The New Zealand bowlers also got it dead right. Shane Bond has the pace to be lethal on any pitch, but Daryl Tuffey, Jacob Oram and Scott Styris are all pedestrian bowlers. But they stuck to the basics and kept it simple. Given an attacking field with four slips and a gully, they stuck to a line just outside off, rarely straying on leg. They also found their length early and did not deviate much. They did not over-reach themselves as the Indian fast bowlers try to do so often, but let the conditions do their work for them.
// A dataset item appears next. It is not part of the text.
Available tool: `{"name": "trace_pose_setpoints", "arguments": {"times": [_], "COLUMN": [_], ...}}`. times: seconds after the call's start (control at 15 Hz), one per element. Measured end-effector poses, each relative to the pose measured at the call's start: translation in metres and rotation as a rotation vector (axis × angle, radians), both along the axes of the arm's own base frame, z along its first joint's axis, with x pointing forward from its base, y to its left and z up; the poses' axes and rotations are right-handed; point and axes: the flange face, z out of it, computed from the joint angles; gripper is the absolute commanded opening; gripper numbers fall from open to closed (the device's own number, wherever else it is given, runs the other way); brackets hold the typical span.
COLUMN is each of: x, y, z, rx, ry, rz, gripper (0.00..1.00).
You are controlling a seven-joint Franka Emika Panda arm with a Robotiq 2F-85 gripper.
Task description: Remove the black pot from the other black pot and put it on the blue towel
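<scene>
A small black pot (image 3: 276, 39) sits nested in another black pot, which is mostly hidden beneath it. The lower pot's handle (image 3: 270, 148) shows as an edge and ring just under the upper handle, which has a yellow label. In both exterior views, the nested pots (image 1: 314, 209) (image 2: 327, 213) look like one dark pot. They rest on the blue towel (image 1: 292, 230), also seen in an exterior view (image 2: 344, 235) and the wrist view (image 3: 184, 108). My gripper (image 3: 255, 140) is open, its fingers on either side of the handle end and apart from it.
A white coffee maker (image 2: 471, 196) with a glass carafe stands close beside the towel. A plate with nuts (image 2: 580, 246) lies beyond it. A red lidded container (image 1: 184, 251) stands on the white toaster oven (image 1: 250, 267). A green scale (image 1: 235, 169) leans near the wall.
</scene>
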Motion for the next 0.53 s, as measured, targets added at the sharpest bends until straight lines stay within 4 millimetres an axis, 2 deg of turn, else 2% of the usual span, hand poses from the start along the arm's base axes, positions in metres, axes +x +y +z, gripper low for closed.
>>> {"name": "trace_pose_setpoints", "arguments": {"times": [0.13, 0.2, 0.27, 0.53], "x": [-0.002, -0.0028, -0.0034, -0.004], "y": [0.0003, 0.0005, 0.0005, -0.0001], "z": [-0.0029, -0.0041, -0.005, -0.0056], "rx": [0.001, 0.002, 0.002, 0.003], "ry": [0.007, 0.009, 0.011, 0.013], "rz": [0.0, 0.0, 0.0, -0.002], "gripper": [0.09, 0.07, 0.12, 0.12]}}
Daryl Tuffey took 2 for 25 in 16 overs – when was the last time an Indian fast bowler had figures like that? One fancies the focussed Bangar has a better chance of coming up with figures like that than his erratic colleagues, Ajit Agarkar or Ashish Nehra.

The lesson in this – a universal one taught even in the Bhagwad Gita, a text the Indians should be familiar with – is that if one merely focuses on doing the right thing – playing the game the way it should be played – the fruits will surely follow. Dravid, Tuffey, Oram and Styris all did just that today. They decontextualised, and focussed on the means, and it worked for them. Dravid was out, in fact, when he got flustered by the little support he had left and had begun to go after the bowling. When he got rattled, so did his stumps.

Tangentially, ICC should also do the right thing by the umpires. Asoka de Silva, in the 12 months preceding today, has stood in 12 Test matches and 14 one-dayers. No wonder the poor overworked man has made so many mistakes, including one today, when he gave Tendulkar out lbw to a ball which would clearly have gone above the stumps.

Having eight elite-panel umpires to oversee Tests between 10 sides is a joke. The end ICC have in mind is clearly increased efficiency – but the means are wrong.

Amit Varma is assistant editor of Wisden.com in India.